Originals: The original records are held by The National Archives in London.
Archival Ref. No.: TNA HCA 26/33-59.
Finding Aids:
            Detailed introductory material prepared by Walter Minchinton and David Starkey of the University of Exeter has been microfilmed at the beginning of the first reel of film. It consists of a section on provenance, an essay on the history, purpose and content of a Letter of Marque, a section of background information and statistical tables specific to the Letters of Marque against France, Spain and the United Provinces, a table of contents and a bibliography.

A microform shelf list providing reel numbers and corresponding volumes and date range is available electronically.

Scanned indices of commander and ship names referencing the folio numbers for corresponding letters of marque are available electronically. The indices are arranged alphabetically by vessel and are also found on the film at the end of each volume, except volume 42.

Electronic Finding Aid Record: Letters of Marque France Spain UP Reel 1 Index Vols 33 to 35.pdf
Letters of Marque France Spain UP Reel 2 Index Vols 36 to 38.pdf
Letters of Marque France Spain UP Reel 3 Index Vols 39 to 41.pdf
Letters of Marque France Spain UP Reel 4 Index Vols 43 to 44.pdf
Letters of Marque France Spain UP Reel 5 Index Vols 45 to 48.pdf
Letters of Marque France Spain UP Reel 6 Index Vols 49 to 52.pdf
Letters of Marque France Spain UP Reel 7 Index Vols 53 to 56.pdf
Letters of Marque France Spain UP Reel 8 Index Vols 57 to 59.pdf
Letters of Marque Against France Spain UP Shelf List and Contents .pdf
Notes: The Letters of Marque : Declarations against France, Spain and the United Provinces : 1777-1783, is one of several titles in the series, British Records Relating to America in Microform, which are published under the auspices of the British Association for American Studies by Microform Limited.
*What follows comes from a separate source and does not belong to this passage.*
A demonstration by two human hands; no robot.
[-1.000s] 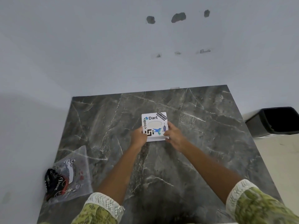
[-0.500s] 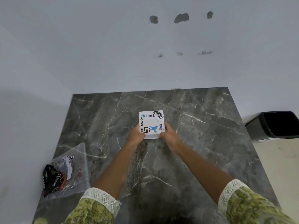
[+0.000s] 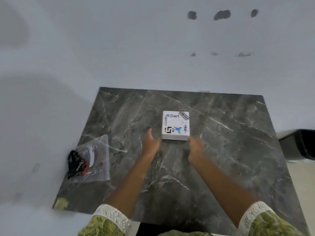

Researchers may wish to consult the companion series, Letters of Marque : Declarations Against America : 1777-1783, which is available in the Loyalist Collection and shelved at the following number: MIC-Loyalist FC LMR .G7A3L4A4.

The excellent introductory material provided by the editors of this series has been the source of much useful information in the preparation of this Inventory description.